The toponym held interest for Europeans because the island was supposedly tied to mythic riches. Father Francis Xavier (1506-1552), an early Jesuit missionary to Japan and China, related stories that immense silver mines were to be found on a secluded Japanese island; these stories were echoed in Spanish reports. The rumors became so tenacious and tantalizing that Abraham Ortelius included an island of silver north of Japan on his 1589 map of the Pacific.
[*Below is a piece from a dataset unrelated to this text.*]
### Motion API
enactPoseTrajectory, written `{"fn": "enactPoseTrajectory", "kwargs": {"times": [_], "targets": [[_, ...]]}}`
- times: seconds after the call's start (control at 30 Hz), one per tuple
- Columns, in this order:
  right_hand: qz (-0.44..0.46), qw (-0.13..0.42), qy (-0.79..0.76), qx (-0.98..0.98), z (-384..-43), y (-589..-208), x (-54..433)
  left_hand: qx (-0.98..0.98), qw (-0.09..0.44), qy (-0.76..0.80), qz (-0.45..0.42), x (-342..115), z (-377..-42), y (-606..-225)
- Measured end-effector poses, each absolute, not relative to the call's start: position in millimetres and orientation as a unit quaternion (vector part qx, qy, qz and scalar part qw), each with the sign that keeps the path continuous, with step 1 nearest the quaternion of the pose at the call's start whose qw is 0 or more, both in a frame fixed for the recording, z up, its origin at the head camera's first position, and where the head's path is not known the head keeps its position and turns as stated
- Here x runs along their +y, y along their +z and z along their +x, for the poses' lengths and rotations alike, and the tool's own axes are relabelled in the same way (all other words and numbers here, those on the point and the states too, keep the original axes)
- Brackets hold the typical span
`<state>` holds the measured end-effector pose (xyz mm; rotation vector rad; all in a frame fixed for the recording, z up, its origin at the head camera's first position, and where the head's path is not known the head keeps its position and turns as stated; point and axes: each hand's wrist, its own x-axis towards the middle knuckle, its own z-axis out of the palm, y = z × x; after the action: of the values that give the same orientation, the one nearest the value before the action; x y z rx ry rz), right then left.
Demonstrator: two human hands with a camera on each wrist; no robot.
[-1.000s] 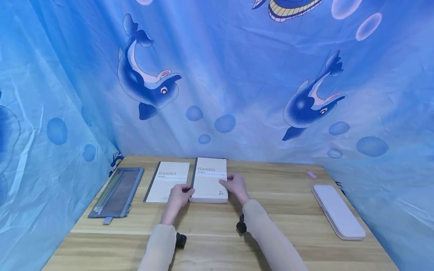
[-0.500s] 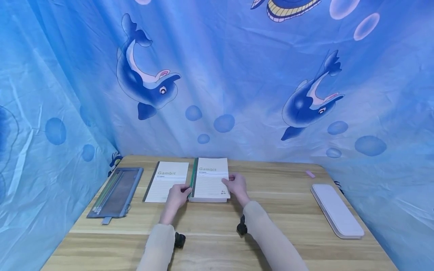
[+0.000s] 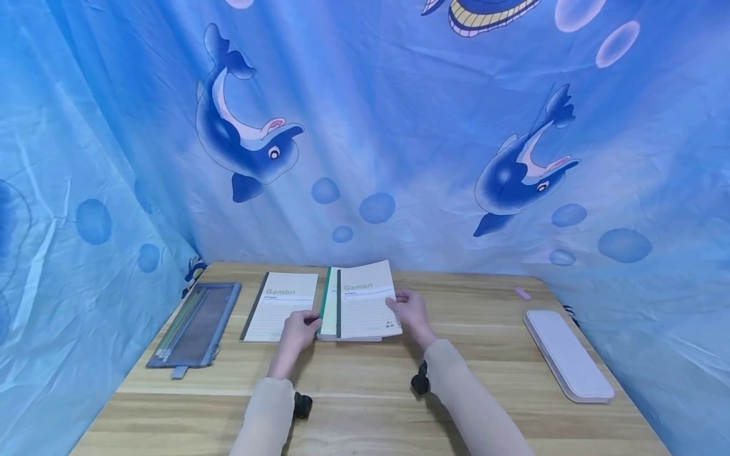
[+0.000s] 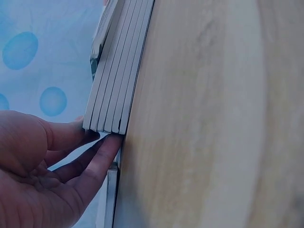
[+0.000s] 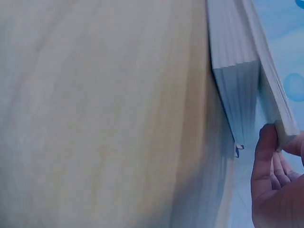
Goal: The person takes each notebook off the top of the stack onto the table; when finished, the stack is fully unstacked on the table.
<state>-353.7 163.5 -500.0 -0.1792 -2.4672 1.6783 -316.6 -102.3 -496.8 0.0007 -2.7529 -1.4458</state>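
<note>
The left hand steadies the left edge of the notebook stack between thumb and fingers, while the right hand pinches the top notebook by its right edge. To part them cleanly, the left should anchor the stack and the right lift gently, without creasing the cover. That notebook sits tilted over the stack, overhanging its right side: ruled lines nearer, "Gambit" lettering farther, dark spine left beside a green one.
</note>
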Motion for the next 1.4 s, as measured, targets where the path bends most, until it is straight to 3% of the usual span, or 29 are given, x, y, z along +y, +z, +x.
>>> {"fn": "enactPoseTrajectory", "kwargs": {"times": [1.4], "targets": [[-0.139,0.04,0.648,-0.748,-343.2,-499.9,260.7,-0.883,0.019,-0.469,0.005,-103.8,-316.9,-501.1]]}}
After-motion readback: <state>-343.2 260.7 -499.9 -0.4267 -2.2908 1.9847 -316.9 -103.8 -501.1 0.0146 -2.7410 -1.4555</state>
Yesso is often tied to two other mythical North Pacific lands, Gamaland and Compagnies Land. Juan de Gama, the grandson of Vasco de Gama, was a Portuguese navigator who was accused of illegal trading with the Spanish in the East Indies. Gama fled and sailed from Macau to Japan in the later sixteenth century. He then struck out east, across the Pacific, and supposedly saw lands in the North Pacific. These lands were initially shown as small islands on Portuguese charts, but ballooned into a continent-sized landmass in later representations.

Several voyagers sought out these chimerical islands, including the Dutchmen Matthijs Hendrickszoon Quast in 1639 and Maarten Gerritszoon Vries in 1643. Compagnies Land, often shown along with Staten Land, were islands sighted by Vries on his 1643 voyage. He named the islands for the Dutch States General (Staten Land) and for the Dutch East India Company (VOC) (Compagnies, or Company’s Land). In reality, he had re-discovered two of the Kuril Islands. However, other mapmakers latched onto Compagnies Land in particular, enlarging and merging it with Yesso and/or Gamaland.

In the mid-eighteenth century, Vitus Bering, a Danish explorer in Russian employ, and later James Cook would both check the area and find nothing. La Perouse also sought the huge islands, but found only the Kurils, putting to rest the myth of the continent-sized dream lands.

Reference
Edward Brooke-Hitching, The Phantom Atlas (San Francisco: Chronicle Books, 2018). KAP
Tobias Conrad Lotter Biography

Tobias Conrad Lotter (1717-1777) is one of the best-known German mapmakers of the eighteenth century. He engraved many of the maps published by Matthaus Seutter, to whose daughter Lotter was married. He took over Seutter’s business in 1756. Lotter’s son, M. A. Lotter, succeeded his father in the business.